Over that time, I've settled on a set of principles that keep my systems predictable and boring in production. Boring is the goal.

This post covers the patterns I return to on every project.

Start With the Failure Modes

Most backend design starts with the happy path. I start with a different question: what breaks first?

On my Message Scheduler project, the answer was clear early on. External APIs fail. Amazon SES returns transient errors. Telegram's Bot API has rate limits. If a scheduled message fails at delivery time, the user never gets it.

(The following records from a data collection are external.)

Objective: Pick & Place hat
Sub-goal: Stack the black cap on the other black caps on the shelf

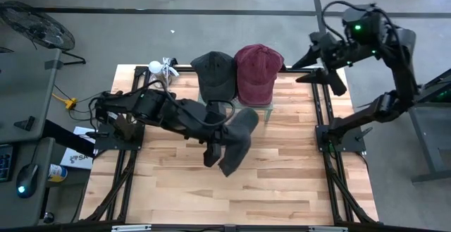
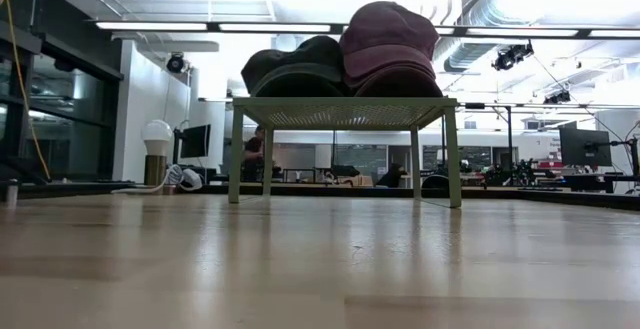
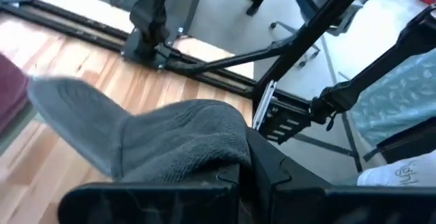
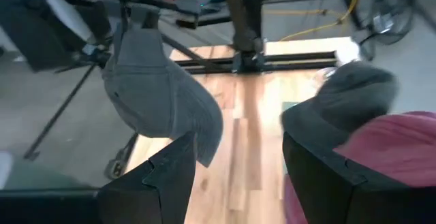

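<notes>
Grey cap (image 1: 236, 144) hangs clamped in the left gripper (image 1: 215, 147) above the wooden table (image 1: 282, 182) — near the green rack (image 2: 345, 111) holding a dark cap (image 1: 213, 73) and maroon cap (image 1: 258, 71). Right gripper (image 4: 235, 166) gapes empty at the table's far corner — the low view misses both arms.

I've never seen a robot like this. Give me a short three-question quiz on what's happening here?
1. True or false: the left gripper holds a grey hat above the table.
2. How many hats sit on the small green stand?
3. Which arm waits off the table's far right corner?

Key: 1. True. 2. Two, a dark hat and a maroon hat. 3. The right arm, gripper open.
</notes>
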Tool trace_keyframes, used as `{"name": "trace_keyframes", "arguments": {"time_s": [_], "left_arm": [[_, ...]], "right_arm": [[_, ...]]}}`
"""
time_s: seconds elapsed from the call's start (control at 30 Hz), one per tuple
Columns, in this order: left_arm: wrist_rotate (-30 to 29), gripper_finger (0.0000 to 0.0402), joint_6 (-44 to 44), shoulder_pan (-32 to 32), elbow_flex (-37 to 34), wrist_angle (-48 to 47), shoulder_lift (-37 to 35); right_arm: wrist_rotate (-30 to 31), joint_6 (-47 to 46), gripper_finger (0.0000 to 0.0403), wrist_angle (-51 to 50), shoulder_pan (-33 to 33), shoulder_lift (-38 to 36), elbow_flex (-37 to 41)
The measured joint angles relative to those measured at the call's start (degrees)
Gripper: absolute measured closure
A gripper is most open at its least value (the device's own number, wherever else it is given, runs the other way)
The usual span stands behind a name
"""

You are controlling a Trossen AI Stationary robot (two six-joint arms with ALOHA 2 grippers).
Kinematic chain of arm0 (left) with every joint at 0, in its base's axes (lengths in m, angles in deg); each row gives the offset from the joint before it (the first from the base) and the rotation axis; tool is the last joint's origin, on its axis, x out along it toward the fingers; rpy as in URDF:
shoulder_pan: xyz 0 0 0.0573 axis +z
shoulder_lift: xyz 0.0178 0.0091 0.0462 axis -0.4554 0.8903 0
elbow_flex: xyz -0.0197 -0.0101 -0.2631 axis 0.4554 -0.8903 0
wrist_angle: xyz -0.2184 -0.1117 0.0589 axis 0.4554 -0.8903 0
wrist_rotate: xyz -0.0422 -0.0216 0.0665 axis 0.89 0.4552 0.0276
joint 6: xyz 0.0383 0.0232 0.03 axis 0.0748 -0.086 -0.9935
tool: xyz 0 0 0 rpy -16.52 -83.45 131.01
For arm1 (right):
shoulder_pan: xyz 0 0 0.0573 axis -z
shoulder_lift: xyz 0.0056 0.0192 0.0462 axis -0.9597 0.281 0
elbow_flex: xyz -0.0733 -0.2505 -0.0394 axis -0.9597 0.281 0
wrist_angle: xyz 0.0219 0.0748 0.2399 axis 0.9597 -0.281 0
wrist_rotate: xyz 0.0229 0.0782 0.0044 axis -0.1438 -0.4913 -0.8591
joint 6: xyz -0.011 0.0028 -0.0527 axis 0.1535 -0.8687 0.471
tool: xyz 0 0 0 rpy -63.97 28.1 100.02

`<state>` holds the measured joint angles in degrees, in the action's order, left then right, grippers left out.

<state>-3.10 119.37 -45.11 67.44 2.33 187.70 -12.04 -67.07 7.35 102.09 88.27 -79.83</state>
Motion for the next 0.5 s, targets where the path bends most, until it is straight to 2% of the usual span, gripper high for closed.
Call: {"name": "trace_keyframes", "arguments": {"time_s": [0.33, 0.43, 0.5], "left_arm": [[0.29, 0.0401, -7.93, -0.09, 0.0, 8.58, -1.22], [1.97, 0.0401, -8.28, -0.11, 0.0, 8.17, -1.27], [5.16, 0.0401, -8.65, -0.09, 0.0, 7.04, -1.27]], "right_arm": [[-0.47, 1.29, 0.0192, -0.18, -7.17, 6.25, 0.02], [-1.02, 5.23, 0.0192, -0.18, -8.52, 7.75, 0.02], [-3.92, 9.01, 0.0192, -0.03, -9.47, 8.52, 0.02]]}}
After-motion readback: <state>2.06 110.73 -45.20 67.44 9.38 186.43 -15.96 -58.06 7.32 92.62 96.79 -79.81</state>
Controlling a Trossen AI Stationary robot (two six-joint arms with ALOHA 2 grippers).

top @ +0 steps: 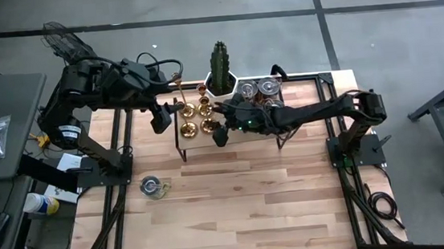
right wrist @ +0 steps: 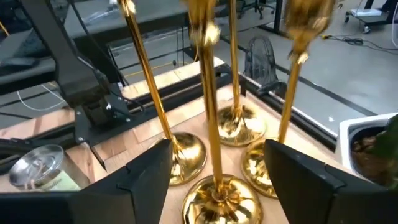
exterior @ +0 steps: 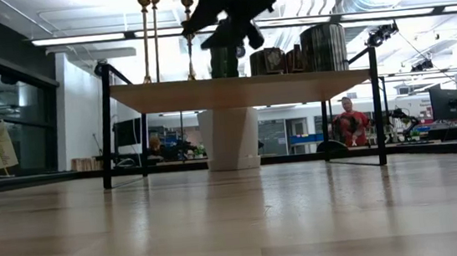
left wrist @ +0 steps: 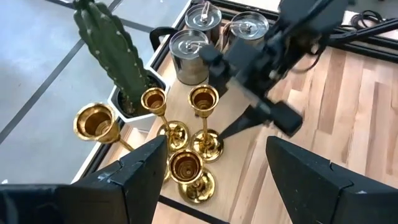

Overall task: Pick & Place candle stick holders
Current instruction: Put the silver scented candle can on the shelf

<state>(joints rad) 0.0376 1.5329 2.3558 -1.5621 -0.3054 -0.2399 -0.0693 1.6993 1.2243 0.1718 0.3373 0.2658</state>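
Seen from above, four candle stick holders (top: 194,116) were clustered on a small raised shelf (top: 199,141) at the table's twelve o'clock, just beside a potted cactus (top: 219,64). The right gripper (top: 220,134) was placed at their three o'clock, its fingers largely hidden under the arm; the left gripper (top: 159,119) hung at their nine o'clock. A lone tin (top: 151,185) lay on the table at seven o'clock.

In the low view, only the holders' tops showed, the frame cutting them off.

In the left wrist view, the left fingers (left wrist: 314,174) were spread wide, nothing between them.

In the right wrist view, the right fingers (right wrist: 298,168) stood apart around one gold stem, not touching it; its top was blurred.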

So the first architectural decision wasn't about the framework or database. It was about retry behaviour. I went with exponential backoff — 3 attempts over 15 minutes — before marking a message as failed. That single decision drove the rest of the stack: Celery for async workers, Redis as the broker, idempotency keys to prevent duplicate deliveries.

The principle: design for what goes wrong before designing for what goes right.

When I built HealthLab — a pathology lab management system — the critical failure mode was slot overbooking. Two patients booking the same time slot simultaneously could cause real operational problems. The fix was an atomic database update with a WHERE booked < capacity guard. If a second booking hits after the slot fills, it fails cleanly instead of creating a conflict.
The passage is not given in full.